If a line in the material below has the word "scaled", copy it.

● **Available data**
--*--

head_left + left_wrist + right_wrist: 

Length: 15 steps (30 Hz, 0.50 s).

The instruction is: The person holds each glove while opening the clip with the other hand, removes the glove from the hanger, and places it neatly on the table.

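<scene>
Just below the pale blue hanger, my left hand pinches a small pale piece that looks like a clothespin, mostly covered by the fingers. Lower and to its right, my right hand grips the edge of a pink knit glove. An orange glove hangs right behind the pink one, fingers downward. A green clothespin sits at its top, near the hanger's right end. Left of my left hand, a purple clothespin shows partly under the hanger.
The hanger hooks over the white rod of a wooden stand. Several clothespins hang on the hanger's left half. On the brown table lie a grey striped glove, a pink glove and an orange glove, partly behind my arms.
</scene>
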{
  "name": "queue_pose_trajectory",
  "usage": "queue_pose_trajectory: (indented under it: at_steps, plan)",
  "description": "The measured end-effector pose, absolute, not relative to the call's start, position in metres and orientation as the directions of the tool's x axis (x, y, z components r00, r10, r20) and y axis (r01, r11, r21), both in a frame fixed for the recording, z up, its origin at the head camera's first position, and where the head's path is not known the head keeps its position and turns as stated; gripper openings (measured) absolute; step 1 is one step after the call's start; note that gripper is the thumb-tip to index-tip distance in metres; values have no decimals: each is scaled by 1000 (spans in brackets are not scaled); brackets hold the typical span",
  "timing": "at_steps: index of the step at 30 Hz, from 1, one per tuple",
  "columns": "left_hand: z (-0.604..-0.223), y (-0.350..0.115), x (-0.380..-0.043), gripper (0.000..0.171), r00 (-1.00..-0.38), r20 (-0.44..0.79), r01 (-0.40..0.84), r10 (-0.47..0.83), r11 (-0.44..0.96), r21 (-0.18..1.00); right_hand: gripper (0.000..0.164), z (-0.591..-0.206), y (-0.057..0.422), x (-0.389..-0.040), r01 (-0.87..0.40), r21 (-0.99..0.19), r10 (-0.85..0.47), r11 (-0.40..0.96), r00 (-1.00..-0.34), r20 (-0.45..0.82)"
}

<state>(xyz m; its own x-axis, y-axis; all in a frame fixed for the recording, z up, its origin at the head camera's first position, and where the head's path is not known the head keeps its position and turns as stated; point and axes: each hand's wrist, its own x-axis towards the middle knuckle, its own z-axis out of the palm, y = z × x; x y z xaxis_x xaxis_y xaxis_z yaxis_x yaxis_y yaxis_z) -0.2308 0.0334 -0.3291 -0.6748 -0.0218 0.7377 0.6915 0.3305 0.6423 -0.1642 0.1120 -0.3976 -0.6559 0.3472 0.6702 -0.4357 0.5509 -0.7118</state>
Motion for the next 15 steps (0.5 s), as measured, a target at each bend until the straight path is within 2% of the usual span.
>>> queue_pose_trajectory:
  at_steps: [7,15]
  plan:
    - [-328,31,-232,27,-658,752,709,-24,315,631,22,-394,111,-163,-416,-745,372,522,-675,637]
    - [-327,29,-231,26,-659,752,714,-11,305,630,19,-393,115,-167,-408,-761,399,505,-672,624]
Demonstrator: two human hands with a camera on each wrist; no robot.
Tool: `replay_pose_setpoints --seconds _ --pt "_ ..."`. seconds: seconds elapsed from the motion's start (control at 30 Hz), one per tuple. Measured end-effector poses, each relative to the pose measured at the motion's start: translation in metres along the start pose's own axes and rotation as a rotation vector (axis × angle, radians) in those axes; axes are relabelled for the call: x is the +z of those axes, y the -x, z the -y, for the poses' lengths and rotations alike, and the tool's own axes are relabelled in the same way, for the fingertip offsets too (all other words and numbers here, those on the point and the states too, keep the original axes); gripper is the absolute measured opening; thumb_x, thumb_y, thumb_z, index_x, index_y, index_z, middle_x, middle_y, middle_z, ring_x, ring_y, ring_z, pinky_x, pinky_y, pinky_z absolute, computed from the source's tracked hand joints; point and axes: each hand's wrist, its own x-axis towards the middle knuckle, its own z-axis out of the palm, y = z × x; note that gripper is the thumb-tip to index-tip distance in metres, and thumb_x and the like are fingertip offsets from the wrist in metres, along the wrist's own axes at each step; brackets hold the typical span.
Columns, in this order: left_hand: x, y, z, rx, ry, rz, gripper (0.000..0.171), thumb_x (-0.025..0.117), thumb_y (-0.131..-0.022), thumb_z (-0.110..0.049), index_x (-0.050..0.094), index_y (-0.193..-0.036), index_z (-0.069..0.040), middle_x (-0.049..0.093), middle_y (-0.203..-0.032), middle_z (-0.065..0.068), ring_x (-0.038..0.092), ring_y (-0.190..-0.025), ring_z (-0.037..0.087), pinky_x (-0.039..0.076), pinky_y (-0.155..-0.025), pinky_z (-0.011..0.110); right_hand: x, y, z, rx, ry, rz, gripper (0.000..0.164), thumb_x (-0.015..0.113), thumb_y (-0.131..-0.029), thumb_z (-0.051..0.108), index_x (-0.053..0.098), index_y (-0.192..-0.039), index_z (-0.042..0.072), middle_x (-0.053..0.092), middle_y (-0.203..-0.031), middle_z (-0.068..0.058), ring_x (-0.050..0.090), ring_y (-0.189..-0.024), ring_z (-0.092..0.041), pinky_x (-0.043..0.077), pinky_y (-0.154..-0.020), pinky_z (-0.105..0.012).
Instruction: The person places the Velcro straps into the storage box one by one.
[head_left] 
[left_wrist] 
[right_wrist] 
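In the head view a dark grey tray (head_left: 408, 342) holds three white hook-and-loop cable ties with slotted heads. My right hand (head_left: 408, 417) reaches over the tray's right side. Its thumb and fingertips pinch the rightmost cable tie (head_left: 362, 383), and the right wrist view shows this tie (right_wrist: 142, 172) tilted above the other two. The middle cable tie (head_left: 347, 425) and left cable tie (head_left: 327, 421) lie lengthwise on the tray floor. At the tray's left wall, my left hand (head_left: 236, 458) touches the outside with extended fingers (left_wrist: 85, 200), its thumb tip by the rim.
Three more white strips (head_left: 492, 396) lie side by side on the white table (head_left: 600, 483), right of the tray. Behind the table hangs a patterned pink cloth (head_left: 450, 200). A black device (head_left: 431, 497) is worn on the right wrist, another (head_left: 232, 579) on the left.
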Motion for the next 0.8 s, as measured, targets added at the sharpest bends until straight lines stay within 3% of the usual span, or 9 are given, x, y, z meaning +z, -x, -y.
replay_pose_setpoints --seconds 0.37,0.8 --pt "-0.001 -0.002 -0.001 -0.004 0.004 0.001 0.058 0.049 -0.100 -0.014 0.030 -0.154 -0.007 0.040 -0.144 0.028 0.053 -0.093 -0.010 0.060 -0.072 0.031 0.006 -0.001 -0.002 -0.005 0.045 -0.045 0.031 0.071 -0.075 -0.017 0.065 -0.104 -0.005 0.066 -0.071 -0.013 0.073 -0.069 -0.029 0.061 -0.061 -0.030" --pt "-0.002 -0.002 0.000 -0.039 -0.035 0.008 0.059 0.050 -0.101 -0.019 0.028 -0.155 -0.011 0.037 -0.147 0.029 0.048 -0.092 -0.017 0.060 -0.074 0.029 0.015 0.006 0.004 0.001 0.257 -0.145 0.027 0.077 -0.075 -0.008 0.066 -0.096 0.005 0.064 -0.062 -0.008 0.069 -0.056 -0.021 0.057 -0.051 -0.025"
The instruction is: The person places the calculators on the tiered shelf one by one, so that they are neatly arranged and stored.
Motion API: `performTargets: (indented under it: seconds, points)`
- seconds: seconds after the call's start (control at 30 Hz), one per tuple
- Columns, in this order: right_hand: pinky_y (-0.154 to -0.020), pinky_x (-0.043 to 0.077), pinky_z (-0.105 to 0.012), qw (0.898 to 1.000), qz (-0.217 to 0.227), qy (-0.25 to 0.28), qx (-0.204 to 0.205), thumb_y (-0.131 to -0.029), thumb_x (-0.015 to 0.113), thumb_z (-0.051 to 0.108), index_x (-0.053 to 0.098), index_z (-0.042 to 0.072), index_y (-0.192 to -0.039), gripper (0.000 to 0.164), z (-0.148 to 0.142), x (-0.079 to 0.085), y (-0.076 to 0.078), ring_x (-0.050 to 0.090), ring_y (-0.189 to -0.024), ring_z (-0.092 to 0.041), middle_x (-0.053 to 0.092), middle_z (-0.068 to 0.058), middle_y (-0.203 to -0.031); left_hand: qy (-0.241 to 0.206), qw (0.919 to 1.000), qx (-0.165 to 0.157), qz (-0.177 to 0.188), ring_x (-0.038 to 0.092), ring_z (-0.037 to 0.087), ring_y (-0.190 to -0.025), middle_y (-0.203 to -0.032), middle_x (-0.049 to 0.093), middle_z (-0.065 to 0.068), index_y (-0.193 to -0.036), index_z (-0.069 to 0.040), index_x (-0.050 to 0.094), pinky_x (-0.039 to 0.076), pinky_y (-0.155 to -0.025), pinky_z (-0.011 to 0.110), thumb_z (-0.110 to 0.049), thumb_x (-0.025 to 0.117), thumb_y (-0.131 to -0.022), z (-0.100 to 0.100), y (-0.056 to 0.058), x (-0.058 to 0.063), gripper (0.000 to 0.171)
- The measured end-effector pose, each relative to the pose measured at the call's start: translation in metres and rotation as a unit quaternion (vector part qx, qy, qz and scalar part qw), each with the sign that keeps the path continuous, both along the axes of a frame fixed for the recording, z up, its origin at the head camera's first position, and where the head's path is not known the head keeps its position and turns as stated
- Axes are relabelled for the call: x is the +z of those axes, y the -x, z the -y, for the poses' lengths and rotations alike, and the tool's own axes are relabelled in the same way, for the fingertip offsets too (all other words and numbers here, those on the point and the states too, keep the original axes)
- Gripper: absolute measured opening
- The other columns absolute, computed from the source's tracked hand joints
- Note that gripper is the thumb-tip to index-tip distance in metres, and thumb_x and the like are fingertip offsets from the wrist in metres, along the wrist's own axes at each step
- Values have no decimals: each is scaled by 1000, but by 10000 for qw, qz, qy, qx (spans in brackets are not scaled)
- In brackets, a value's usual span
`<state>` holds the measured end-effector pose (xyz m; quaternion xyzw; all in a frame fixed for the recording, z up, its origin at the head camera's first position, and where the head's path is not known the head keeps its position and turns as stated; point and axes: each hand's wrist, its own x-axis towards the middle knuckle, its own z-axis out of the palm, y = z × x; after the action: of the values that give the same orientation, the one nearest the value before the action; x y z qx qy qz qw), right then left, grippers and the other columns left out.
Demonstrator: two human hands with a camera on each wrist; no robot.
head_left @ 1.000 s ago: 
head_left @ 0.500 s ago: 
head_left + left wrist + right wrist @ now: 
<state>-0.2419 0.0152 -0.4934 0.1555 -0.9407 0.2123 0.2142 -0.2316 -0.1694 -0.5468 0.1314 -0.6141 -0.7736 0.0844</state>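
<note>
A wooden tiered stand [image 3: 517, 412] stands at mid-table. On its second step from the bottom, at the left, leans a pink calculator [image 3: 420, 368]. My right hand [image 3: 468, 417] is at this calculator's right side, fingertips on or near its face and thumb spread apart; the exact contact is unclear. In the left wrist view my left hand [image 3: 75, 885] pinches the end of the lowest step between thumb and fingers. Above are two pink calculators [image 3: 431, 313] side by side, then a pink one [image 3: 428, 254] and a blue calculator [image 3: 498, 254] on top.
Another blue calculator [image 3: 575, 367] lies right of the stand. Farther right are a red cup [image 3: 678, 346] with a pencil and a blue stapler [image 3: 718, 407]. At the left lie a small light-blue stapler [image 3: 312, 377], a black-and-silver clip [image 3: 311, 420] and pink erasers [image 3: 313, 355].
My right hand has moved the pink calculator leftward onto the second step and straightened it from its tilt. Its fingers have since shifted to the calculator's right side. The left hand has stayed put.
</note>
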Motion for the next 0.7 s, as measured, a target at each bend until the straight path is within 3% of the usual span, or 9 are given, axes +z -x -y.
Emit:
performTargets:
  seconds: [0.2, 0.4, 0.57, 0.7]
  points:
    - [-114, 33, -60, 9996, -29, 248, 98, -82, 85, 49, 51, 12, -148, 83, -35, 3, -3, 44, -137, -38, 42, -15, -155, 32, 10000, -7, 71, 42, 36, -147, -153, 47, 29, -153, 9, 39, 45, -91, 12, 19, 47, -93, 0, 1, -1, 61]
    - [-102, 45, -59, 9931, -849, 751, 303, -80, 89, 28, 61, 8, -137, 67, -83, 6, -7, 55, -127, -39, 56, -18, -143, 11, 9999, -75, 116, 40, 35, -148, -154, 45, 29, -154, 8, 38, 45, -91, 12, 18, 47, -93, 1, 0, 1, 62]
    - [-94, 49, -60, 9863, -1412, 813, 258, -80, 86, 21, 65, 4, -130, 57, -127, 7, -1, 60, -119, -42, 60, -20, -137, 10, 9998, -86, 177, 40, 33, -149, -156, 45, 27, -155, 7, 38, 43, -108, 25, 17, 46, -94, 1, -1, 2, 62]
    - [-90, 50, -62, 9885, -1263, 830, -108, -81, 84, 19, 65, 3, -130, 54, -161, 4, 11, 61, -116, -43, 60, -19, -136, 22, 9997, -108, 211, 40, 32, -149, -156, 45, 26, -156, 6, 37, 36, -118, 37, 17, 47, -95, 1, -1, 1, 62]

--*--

● **Output below**
  "description": "The measured end-effector pose, absolute, not relative to the call's start, position in metres and orientation as the directions of the tool's x axis (x, y, z components r00, r10, r20) and y axis (r01, r11, r21), both in a frame fixed for the recording, z up, its origin at the head camera's first position, and where the head's path is not known the head keeps its position and turns as stated; gripper openings (measured) absolute; step 1 is one step after the call's start; note that gripper is the thumb-tip to index-tip distance in metres; values have no decimals: each is scaled by 1000 (spans in brackets are not scaled); brackets hold the typical span",
- Values have no decimals: each is scaled by 1000, but by 10000 for qw, qz, qy, qx (spans in brackets are not scaled)

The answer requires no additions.